If there is an alliance formation (there can be several such cases), then in the worst case the rest of the pirates form an alliance and go against $P_1$. In this case, $P_1$ can ensure:
$\left\lceil\frac{1986}{40}\right\rceil = 50$ Gold Coins (by dividing initial pile into $1986$ and $1$ piles)
Thus, after $40$ divisions, we would have:
Twenty-six piles of $50$ coins, fourteen piles of $49$ coins, one pile of only $1$ coin.
However, if we assume NO any alliance formation (which also ensures no fruitful communication among pirates), and that every pirate always tries to maximize individual wealth whatever the current situation is, then $P_1$ can ensure:
$62$ Gold Coins
This is because:
There is an invariant hidden in the individual strategies.
Interesting claim (Invariant):
Each pirate will try to maximize the second shortest pile that remains after their division.
This is because:
After $i$ divisions, the current second shortest pile is the current $i^{th}$ tallest pile. The $i^{th}$ maximum can increase later on only when some following pirate is biased towards $P_{i}$, but in the worst case that pirate can always keep the $\delta$ aligned with some other pile and it won't affect their own share. So $P_i$ must greedily maximize the size of the $i^{th}$-tallest pile to ensure that the current $i^{th}$ maximum is as high as possible.

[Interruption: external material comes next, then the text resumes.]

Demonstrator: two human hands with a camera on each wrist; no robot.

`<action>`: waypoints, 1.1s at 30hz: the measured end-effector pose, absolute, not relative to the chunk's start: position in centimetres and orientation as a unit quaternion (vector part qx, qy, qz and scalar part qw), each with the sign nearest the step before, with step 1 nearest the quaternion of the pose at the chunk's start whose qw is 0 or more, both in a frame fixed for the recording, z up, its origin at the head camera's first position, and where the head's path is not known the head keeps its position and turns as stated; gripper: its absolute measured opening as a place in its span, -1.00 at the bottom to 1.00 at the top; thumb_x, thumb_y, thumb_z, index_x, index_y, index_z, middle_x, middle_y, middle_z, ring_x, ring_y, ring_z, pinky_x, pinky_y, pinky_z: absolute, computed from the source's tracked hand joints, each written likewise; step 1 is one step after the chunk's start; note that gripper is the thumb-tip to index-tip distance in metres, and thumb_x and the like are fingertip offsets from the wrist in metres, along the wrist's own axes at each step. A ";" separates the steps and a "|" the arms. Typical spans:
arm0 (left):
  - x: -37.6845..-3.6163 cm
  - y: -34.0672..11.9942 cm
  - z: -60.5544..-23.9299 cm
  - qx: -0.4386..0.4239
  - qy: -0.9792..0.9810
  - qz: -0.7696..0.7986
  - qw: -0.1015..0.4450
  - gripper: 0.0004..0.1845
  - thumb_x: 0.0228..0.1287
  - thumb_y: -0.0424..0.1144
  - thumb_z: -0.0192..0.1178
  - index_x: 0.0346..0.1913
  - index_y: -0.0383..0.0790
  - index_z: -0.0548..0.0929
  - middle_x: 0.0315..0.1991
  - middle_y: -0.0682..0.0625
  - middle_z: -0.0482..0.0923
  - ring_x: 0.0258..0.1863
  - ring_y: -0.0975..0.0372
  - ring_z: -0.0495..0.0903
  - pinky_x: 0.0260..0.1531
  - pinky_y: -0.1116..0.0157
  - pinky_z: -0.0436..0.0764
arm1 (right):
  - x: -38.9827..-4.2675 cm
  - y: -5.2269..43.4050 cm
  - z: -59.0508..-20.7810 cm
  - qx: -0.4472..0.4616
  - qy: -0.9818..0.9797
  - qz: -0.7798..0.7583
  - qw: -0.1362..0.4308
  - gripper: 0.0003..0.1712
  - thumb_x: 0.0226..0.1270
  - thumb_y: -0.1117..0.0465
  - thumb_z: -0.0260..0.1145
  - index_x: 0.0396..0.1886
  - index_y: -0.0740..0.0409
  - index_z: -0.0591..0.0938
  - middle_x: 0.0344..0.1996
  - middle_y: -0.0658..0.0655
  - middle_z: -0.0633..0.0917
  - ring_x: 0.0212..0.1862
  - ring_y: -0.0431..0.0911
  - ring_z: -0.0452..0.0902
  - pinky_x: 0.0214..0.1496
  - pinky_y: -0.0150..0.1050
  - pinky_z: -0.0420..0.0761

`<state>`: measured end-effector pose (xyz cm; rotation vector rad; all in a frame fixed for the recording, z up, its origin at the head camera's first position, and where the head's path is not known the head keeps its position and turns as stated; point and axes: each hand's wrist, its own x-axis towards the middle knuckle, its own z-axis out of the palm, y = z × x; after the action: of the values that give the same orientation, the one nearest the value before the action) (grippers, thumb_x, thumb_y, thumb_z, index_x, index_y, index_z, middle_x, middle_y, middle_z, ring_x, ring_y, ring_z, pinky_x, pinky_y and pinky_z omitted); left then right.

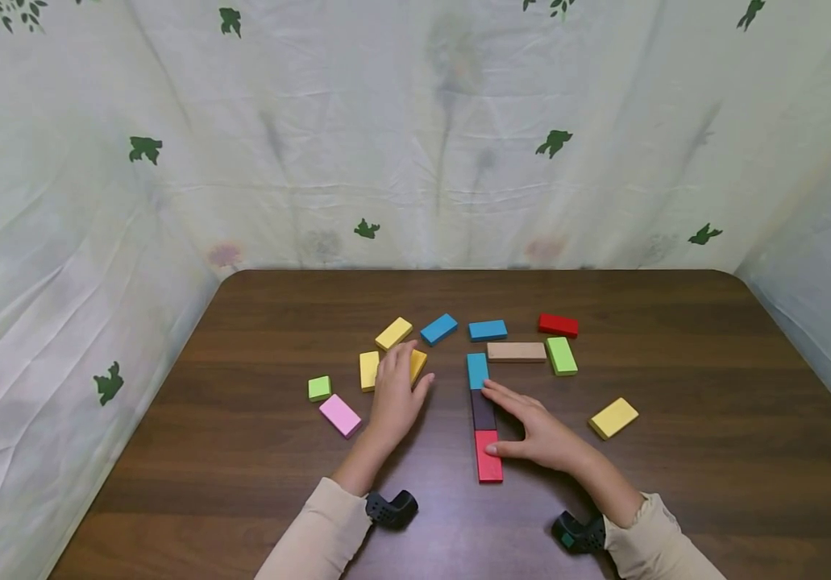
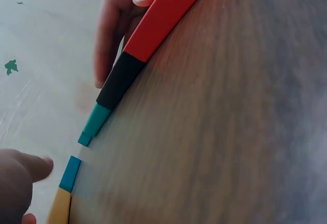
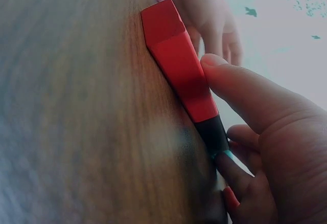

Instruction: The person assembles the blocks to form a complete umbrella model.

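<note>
Three blocks lie end to end in a line on the dark wooden table (image 1: pixel 676 483): a teal block (image 1: pixel 477 370), a dark block (image 1: pixel 483 409) and a red block (image 1: pixel 488 456). My right hand (image 1: pixel 527 425) lies flat along the right side of this line. Its thumb (image 3: pixel 240 88) presses the red block (image 3: pixel 179 65) and its fingers touch the dark and teal blocks. My left hand (image 1: pixel 395 388) rests to the left with straight fingers on a yellow block (image 1: pixel 418 364). The left wrist view shows the line's red block (image 2: pixel 166 14) and dark block (image 2: pixel 120 81).
Loose blocks lie around: yellow (image 1: pixel 393 333), yellow (image 1: pixel 368 370), blue (image 1: pixel 438 329), blue (image 1: pixel 488 329), red (image 1: pixel 558 325), tan (image 1: pixel 516 351), green (image 1: pixel 562 355), yellow (image 1: pixel 613 417), small green (image 1: pixel 319 388), pink (image 1: pixel 340 415). A white cloth with green prints (image 1: pixel 415 145) walls the table.
</note>
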<state>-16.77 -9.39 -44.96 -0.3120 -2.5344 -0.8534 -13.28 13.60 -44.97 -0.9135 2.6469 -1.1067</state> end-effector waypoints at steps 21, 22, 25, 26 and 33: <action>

Notice that if we think backwards, this is very trivial for the last pirate $P_{40}$ as the second minimum overall will be $P_{40}$'s share. Similarly, $P_{39}$ will try to maximize the $39^{th}$ tallest pile...and so on.
Finding the answer to above strategy is simple. This is because:
$P1$ divides the initial pile into $1986$ and $1$ as it maximizes the second minimum. For the rest of the pirates, dividing the tallest pile into two halves always maximizes (or does not affect) the second minimum. Sometimes it would also be possible to divide in a different manner, but dividing the maximum into halves is the worst case for the rest of the pirates.
So now, the divisions occur as follows:
$P_1$ creates piles of sizes $\{1986, 1\}$
$P_2$ creates piles of sizes $\{983, 983, 1\}$... and so on.
The maximum after $2^{i}$ divisions is:
$\left\lceil\frac{1986}{2^{i}}\right\rceil$
So after $32$ divisions, we would have:
Two piles each of $63$ coins, thirty piles of $62$ coins, one pile of only $1$ coin.
Thus, after $40$ divisions, we would have:
Twenty-four piles of $62$ coins, two piles of $32$ coins, fourteen piles of $31$ coins, one pile of only $1$ coin.
Note that this gives the maximum possible value $P_{1}$ can ensure, given that all are trying to maximize their individual score. That is $P_{i}$ won't bother about how the earlier pirates have performed their division, but rather focus on maximizing her guaranteed wealth from the current coin-set she has. Everyone is aware that there is no alliance formation anywhere, and that all other pirates are intelligent enough.